Position des candidates et des candidats après les résultats des appels d'offre dans le cadre du renouvellement des concessions dans le domaine des transports aériens.


LA CORSE N'EST PAS À VENDRE


Sous les coups répétés du libéralisme, la Corse est livrée à l'encan. Nous en voulons pour preuve, un fait d'actualité. L'ouverture des enveloppes, dans le cadre de l'appel d'offre lancé par la Collectivité Territoriale de Corse, permet de constater que les compagnies privées des transports aériens ne désespèrent pas de s'emparer de ce qu'elles considèrent n'être qu'un marché. L'embarras des responsables de l'exécutif et le silence sépulcral de la quasi totalité des groupes qui siègent sur les bancs de l'Assemblée ne peut étonner que ceux qui se font encore des illusions sur les véritables desseins d'une droite qui s'accorde à privatiser la Corse et d'une gauche soumise aux règles drastiques de l'économie de marché. Ce ne sont donc pas des irresponsables ou des insouciants à qui les utilisateurs et les personnels ont à faire, mais à des élus conscients de leurs actes et qui à se titre devront répondre des catastrophes sociales et économiques à venir. Car il est désormais clair que tous les Corses seront les premières victimes des appétits sans limite des groupes, sociétés et autres secteurs plus ou moins obscurs qui cherchent à s'emparer de notre pays.

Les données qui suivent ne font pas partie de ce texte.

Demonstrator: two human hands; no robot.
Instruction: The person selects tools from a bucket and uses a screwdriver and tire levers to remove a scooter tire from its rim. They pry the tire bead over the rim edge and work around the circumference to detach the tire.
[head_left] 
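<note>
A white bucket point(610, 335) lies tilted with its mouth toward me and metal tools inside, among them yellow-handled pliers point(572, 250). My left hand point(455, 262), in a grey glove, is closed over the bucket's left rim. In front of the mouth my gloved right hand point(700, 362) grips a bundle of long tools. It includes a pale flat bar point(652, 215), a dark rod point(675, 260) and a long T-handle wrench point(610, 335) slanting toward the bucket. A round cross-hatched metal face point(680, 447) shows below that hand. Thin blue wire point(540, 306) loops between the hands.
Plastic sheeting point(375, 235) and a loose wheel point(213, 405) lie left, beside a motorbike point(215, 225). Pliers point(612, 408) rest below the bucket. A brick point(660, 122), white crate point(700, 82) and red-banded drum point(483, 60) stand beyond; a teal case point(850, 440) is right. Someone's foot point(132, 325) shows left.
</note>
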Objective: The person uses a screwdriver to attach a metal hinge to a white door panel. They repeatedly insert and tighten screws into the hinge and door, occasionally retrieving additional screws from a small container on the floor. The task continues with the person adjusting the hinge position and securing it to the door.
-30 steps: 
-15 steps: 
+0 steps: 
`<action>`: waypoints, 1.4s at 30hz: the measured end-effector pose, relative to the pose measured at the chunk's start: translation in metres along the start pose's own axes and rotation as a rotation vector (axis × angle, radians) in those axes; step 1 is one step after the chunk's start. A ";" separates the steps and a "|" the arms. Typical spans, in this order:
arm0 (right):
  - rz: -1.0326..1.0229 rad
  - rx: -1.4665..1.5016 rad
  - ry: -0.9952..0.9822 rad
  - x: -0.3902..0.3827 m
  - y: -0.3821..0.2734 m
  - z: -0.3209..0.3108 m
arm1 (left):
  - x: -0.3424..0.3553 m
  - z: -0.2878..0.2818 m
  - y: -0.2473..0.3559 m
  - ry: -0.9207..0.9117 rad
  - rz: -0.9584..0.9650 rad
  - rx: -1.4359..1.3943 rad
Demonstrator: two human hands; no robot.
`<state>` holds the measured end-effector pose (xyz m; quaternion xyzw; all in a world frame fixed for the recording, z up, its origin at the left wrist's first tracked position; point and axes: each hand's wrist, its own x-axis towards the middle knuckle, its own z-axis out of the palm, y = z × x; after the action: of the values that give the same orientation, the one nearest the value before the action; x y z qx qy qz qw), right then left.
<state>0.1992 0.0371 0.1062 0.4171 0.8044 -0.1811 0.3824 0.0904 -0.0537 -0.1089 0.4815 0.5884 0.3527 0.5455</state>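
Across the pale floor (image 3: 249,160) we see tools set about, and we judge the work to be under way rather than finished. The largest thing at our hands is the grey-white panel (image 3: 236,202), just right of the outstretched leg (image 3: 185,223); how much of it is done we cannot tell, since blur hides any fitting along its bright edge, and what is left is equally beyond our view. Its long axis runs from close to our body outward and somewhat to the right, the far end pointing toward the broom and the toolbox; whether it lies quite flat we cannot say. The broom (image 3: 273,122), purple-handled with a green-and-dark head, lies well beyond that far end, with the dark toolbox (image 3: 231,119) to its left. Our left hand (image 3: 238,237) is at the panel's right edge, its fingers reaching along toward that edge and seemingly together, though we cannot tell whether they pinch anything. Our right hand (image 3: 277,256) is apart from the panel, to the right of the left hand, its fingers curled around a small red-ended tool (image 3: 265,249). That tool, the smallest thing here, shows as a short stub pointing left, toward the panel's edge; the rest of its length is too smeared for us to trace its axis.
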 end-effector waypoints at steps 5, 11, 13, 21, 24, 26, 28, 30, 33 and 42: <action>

La main mise sur les transports aériens, maritimes et terrestres, s'accompagne d'une tentative de prédation perpétrée sur le littoral ainsi que sur l'ensemble du secteur du tourisme. C'est donc à la mise en coupe réglée de notre pays à laquelle nous sommes collectivement confrontés. Ces manœuvres destinées à s'emparer de nos espaces naturels et de nos outils économiques ont été rendu possible par les politiques imposées par la Commission de Bruxelles, laquelle, dûment mandatée par les États et les gouvernements, exige toujours plus de concurrence, toujours plus de déréglementations et donc toujours plus de libéralisme. Nous appelons les Corses et l'ensemble de celles et ceux qui vivent sur notre sol à se mobiliser dans la rue et dans les urnes afin de mettre en échec un système et des élus qui lui sont acquis. Il en va de nos intérêts collectifs et de l'intérêts des personnels concernés. Nous nous devons d'affirmer ensemble que la Corse n'est pas à vendre et qu'il nous appartient de la construire.